Messier 109 occupies an area of 7.6 by 4.7 arc minutes of apparent sky, corresponding to a linear diameter of 180,000 light years. The galaxy can be seen in large binoculars in exceptionally good conditions. 4-inch telescopes show a hazy streak of light, while 6-inch instruments reveal the galaxy’s nucleus surrounded by nebulosity. Only the galaxy’s bright central region with the bar can be seen visually. Messier 109 is located only 40 arc minutes southeast of the magnitude 2.44 star Phecda, Gamma Ursae Majoris, the star marking the bowl of the Big Dipper toward the handle. The best time of year to observe M109 is during the spring.

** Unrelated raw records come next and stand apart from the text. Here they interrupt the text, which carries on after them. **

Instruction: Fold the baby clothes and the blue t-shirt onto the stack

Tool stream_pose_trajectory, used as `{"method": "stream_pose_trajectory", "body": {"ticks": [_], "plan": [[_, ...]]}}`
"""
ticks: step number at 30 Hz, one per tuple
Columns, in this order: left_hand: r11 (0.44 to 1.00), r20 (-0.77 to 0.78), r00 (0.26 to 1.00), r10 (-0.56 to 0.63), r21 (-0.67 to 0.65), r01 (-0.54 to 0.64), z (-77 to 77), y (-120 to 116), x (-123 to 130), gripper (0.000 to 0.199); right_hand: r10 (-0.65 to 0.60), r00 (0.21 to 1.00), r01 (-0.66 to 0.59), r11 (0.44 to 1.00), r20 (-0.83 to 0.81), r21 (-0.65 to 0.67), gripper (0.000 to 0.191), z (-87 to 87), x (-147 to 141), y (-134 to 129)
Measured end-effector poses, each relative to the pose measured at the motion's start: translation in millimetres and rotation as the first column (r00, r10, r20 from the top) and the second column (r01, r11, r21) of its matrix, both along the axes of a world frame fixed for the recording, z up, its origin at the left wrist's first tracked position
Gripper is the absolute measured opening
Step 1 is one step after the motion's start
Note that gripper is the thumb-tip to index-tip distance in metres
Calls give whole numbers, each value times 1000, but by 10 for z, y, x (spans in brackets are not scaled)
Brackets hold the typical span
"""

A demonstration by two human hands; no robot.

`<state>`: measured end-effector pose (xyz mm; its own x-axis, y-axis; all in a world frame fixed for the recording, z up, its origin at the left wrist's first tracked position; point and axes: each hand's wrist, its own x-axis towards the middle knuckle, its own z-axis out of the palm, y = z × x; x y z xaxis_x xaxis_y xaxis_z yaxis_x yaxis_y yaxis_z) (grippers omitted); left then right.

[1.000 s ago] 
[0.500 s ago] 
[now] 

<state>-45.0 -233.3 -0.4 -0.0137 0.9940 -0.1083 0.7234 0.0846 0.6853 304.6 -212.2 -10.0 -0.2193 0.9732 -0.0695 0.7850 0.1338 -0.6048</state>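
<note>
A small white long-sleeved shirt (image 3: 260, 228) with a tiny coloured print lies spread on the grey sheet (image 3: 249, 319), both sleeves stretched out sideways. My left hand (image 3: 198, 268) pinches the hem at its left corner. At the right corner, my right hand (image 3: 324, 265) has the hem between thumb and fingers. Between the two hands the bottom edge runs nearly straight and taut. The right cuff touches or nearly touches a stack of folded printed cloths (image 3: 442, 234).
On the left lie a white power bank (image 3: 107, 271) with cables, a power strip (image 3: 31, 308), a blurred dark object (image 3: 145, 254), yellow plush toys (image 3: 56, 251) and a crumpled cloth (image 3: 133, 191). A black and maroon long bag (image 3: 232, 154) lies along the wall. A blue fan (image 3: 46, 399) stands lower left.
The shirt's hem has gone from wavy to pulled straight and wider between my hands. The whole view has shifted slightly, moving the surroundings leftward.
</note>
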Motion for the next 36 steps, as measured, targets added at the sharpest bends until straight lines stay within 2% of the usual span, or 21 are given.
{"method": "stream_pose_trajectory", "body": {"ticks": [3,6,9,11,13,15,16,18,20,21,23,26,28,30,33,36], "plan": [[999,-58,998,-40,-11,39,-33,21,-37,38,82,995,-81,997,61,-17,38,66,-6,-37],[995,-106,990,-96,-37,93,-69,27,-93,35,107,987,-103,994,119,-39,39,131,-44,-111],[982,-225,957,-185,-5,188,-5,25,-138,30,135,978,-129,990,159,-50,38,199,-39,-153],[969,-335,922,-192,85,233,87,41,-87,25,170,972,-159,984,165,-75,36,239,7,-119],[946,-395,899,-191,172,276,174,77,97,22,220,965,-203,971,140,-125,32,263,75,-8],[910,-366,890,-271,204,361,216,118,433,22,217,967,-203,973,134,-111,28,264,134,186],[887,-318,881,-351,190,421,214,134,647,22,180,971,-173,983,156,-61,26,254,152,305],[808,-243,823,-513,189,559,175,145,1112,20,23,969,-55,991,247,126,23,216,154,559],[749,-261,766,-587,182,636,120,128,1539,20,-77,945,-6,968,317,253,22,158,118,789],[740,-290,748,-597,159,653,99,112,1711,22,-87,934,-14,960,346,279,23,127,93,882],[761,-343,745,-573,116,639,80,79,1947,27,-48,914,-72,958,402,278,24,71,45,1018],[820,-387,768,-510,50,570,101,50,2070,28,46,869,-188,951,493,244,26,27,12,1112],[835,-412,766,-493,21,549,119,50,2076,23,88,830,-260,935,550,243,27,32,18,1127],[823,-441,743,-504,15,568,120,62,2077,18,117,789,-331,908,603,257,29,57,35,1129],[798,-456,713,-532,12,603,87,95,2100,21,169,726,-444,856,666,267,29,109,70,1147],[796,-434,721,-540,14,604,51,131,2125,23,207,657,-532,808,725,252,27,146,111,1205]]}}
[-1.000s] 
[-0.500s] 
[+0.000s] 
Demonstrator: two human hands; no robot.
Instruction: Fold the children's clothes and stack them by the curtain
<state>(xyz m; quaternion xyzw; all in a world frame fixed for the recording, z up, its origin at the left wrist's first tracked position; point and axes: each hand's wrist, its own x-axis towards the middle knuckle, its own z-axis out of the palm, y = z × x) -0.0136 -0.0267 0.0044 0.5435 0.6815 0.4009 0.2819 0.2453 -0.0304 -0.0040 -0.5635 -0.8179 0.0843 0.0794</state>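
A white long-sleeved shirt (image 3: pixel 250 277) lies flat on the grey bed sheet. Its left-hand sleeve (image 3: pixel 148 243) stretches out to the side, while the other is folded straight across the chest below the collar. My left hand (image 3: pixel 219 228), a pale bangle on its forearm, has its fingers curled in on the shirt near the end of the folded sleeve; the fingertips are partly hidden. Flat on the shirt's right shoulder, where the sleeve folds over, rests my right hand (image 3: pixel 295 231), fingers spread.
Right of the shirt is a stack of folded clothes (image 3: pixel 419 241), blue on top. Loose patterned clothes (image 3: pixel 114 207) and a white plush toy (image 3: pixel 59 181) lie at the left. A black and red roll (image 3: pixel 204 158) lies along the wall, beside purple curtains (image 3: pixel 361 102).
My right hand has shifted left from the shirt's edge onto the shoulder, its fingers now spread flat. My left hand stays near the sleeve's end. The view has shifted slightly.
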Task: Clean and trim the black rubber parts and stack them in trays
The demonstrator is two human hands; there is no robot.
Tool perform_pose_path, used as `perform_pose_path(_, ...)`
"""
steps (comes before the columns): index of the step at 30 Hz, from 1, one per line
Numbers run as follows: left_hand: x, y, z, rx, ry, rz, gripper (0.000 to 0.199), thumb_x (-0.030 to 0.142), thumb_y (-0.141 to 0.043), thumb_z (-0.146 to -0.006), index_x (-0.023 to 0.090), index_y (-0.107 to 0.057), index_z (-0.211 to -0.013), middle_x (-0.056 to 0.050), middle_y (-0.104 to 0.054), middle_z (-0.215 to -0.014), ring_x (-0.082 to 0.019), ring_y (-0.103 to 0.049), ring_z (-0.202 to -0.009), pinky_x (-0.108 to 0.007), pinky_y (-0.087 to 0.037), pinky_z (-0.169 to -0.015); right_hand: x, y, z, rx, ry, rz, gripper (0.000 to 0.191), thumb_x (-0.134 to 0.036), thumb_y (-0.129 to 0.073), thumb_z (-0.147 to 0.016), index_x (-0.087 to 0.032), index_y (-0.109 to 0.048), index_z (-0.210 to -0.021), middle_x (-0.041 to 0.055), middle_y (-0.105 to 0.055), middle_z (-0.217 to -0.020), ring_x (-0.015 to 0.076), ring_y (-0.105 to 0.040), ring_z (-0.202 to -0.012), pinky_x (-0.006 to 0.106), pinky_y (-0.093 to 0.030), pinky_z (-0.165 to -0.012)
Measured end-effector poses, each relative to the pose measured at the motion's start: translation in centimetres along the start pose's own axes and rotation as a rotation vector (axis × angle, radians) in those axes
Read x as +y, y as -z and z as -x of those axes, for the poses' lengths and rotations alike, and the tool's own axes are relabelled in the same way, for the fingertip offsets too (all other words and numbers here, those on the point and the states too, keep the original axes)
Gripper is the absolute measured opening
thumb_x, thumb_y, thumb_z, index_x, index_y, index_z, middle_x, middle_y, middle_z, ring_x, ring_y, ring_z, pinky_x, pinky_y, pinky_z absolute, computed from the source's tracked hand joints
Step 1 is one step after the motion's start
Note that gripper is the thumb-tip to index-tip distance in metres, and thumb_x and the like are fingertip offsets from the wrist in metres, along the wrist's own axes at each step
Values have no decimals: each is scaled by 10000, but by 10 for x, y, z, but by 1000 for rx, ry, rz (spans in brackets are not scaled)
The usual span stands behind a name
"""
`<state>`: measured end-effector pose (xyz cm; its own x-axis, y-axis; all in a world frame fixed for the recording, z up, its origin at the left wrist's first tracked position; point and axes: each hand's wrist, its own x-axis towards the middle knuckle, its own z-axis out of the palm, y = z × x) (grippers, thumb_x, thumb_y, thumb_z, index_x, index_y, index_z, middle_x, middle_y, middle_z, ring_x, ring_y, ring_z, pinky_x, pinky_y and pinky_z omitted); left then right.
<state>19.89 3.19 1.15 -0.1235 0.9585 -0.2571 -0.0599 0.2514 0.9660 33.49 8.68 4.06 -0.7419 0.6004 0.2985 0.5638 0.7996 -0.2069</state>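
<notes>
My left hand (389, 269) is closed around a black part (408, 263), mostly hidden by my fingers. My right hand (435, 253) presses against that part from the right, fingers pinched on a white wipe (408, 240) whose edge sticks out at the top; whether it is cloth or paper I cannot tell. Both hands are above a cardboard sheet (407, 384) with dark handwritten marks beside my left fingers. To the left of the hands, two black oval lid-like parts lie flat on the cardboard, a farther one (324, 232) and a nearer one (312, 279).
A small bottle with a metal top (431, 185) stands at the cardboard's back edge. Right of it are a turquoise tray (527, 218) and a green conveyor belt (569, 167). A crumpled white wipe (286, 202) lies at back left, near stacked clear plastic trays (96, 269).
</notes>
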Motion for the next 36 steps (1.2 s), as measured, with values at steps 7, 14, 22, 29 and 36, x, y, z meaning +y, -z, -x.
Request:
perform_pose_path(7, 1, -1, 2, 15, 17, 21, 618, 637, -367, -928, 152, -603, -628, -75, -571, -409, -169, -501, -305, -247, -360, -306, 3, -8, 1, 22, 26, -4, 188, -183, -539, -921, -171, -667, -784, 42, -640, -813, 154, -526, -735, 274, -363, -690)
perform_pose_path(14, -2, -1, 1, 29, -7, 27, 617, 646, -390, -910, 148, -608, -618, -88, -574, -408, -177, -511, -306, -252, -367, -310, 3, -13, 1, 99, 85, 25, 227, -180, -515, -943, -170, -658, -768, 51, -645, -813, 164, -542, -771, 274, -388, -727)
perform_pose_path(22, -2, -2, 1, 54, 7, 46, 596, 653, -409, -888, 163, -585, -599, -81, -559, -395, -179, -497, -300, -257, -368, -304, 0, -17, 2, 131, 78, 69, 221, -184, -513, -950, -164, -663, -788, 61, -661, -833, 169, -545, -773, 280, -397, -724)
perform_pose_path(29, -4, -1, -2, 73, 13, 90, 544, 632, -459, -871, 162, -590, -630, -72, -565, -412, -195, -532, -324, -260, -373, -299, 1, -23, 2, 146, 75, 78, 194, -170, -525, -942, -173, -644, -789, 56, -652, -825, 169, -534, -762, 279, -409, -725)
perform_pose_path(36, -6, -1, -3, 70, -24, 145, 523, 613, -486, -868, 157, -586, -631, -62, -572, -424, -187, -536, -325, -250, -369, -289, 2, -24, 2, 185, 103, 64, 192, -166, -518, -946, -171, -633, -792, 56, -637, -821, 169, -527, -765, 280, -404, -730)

Messier 109 contains an estimated 1 trillion stars. It is the brightest member of the M109 Group, a group of 79 galaxies in Ursa Major. It has three known satellite galaxies: UGC 6923, UGC 6940 and UGC 6969.

m109,m109 galaxy,ngc 3992
Messier 109. Image: Wikisky

A Type Ia supernova was observed in M109 on March 17, 1956. Designated as SN 1956A, the supernova occurred in the southeast part of the galaxy, peaking at magnitude 12.3.

Messier 109 was probably discovered by Charles Messier in the spring of 1781 while checking the position of two objects discovered by Pierre Méchain, who had found three objects in this region of the sky. Messier only determined the position for M97, the Owl Nebula, and mentioned the other two in his description. He added M109 to his personal copy of the catalogue in 1783, describing it as a “nebula near Gamma UMa, same right ascension a bit near this star and 1 deg… more south. Discovered by M. Méchain on March 12, 1781.”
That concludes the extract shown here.